Lionel Sinathrya

Personal information
- Full name: Lionel Nathan Sinathrya Kartoprawiro
- Date of birth: 28 June 2007 (age 19)
- Place of birth: Jakarta, Indonesia
- Position: Central defender

Team information
- Current team: ICEF

Youth career
- Years: Team
- 2020–2021: FIFA Farmel
- 2021–: ICEF

= Lionel Sinathrya =

Indonesian footballer (born 2007)

Lionel Nathan Sinathrya Kartoprawiro (born 28 June 2007) is an Indonesian footballer who plays as a central defender at the International Center of European Football.

==Early life==
Lionel was born in the Mitra Keluarga Jatinegara Hospital in Bali Mester, Jatinegara in Jakarta, to Darius Sinathrya and Donna Agnesia, both of whom have worked as models, actors and presenters. He has a younger brother named Diego and a younger sister named Sabrina.

As a child, he received personal football training.

==Education==
He previously entered St.
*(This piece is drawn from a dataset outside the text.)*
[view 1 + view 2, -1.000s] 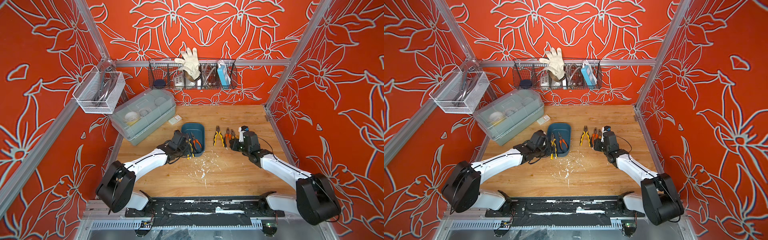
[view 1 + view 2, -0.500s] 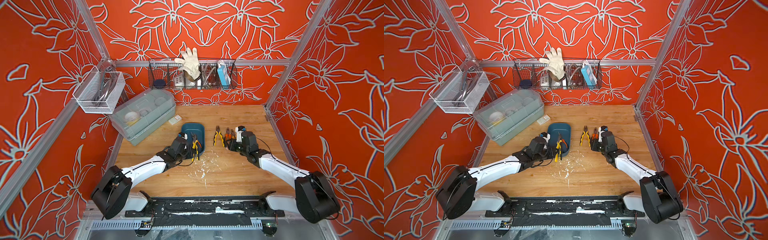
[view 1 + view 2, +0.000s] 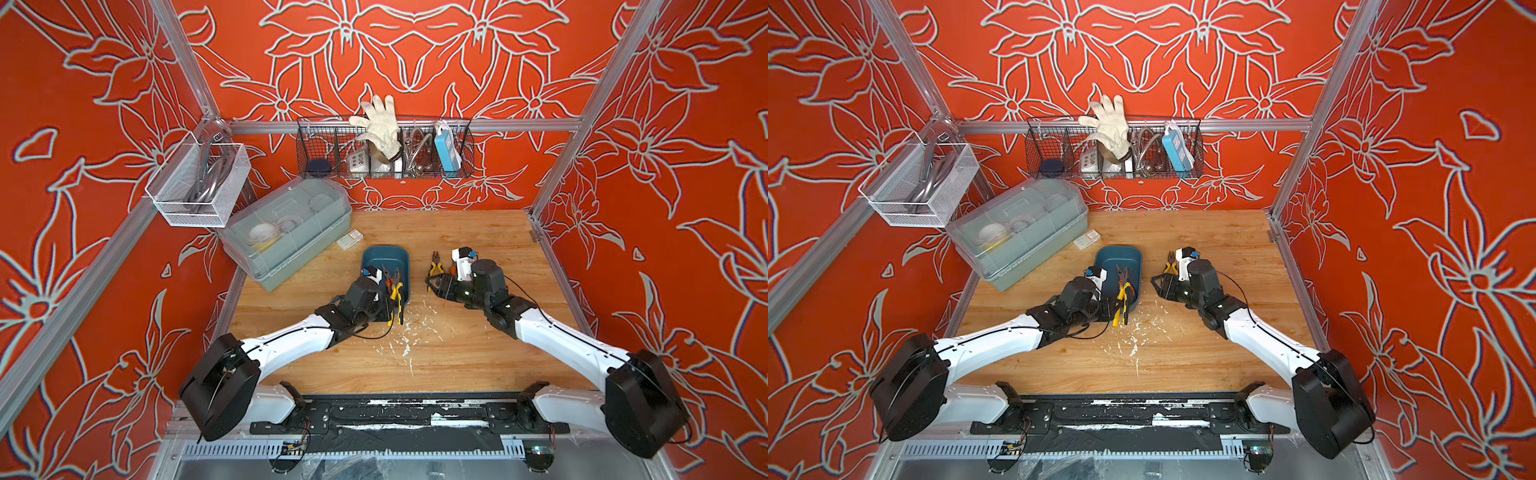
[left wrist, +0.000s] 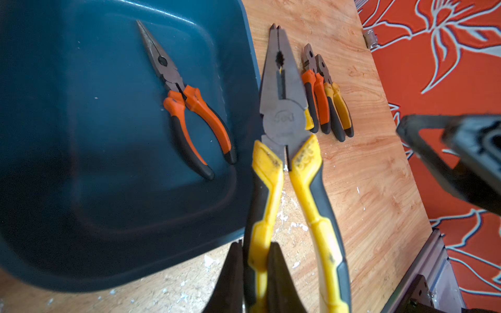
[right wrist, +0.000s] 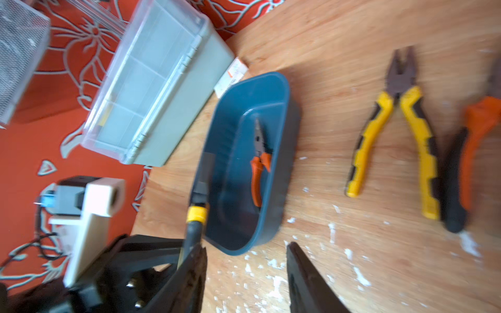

Ursula School Bumi Serpong Damai before moving to France in 2021.

==Club career==
Lionel began his career with an academy in Indonesia called FIFA Farmel, where he played between 2020 and 2021. In September 2021, Sinathrya moved on his own to Paris, France, to enrol at the International Center of European Football (ICEF), a boarding school for budding footballers, which then partnered and changed its name to the Paris Saint-Germain Academy Pro.

==International career==
At the end of July 2023, Sinathrya attended a training camp for the Indonesian under-17 national team. Following the conclusion of the camp, under-17 manager Bima Sakti praised his posture and vision. Sinathrya himself was quoted as saying "I really want to enter the TC (training center), get into the national team squad for the U-17 World Cup and defend the country". Sinathrya started his journey by participating in the selection for the U-17 Indonesian National Team in Surabaya. He passed the initial selection, after competing with many players from East Java and other regions. So, after passing the regional selection, He was included in the list of 50 players who were again screened by Bima Sakti to enter the U-17 Indonesian National Team, but failed to qualify for the next stage.